A few hours later I received an eMail and it so happened to have "Y" in the text body of eMail by deduction. Deduction means "Y" did not display. I obviously did not type the "Y" in the eMail sent to me. Suggestive of a display of "Y" issue as issue caused by this instance if intense swap file activity.
"Y" version of issue not resolved until reboot, but not clear if issue would have resolved on own in some unknown manner.
A quick update.
I have tried using chromium for last week without using firefox.
In summary chromium tends to use more memory than firefox for same scope of work. chromium clearly appears able to be able to use at least 3 times the memory as firefox when going beyond the threshold that firefox reaches to cause loss or corruption of keyboard or character buffers/translation tables, i.e. some form of memory/buffer corruption. The characterization of swap file page/page fault rates were far less and such that the system was not focused on mostly paging that occurs with using firefox.

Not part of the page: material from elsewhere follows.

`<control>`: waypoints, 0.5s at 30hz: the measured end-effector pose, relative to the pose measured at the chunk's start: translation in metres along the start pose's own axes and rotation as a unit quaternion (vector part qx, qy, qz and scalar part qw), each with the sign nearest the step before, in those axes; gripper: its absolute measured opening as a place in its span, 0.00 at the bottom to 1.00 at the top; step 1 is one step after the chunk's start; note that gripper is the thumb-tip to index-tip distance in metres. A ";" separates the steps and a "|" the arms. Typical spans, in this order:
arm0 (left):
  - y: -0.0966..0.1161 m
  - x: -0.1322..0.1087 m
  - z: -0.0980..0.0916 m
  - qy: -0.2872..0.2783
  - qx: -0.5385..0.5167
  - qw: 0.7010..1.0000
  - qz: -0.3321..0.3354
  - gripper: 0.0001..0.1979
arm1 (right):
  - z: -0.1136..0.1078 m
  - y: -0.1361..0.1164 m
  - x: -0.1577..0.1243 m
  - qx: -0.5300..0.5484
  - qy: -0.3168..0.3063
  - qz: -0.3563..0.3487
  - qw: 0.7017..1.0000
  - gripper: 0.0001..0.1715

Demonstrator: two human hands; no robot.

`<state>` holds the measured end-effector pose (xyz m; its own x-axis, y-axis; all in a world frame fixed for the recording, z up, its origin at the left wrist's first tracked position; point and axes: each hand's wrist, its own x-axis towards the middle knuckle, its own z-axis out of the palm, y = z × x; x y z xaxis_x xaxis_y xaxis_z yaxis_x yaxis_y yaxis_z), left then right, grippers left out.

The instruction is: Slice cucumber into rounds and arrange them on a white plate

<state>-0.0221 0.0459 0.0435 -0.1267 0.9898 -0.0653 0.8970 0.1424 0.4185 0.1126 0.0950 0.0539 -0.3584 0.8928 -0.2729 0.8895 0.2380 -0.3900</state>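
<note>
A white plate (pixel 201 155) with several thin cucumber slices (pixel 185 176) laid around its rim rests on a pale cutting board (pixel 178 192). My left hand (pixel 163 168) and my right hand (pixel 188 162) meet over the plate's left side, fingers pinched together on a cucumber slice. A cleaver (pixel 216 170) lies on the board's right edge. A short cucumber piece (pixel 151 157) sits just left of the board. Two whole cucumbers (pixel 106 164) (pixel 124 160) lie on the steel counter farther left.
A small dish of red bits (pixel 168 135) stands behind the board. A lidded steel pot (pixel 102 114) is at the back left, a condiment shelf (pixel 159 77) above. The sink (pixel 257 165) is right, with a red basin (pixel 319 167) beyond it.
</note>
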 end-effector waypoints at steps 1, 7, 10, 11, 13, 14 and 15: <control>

This suggests there is some call or calls in firefox, system or otherwise that is causing memory/buffer corruption that may or may not self heal by chance.
The characterization differences cannot be measured as I have not been able to find FreeBSD tools that have similar ability to log the various key metrics as dstat and sysstat in Linux can. Be very clear I am not bashing FreeBSD,I am simply saying I have not found something that will log system metrics that would enable a clearly more factual presentation of at least the paging element this issue seems related to in some manner.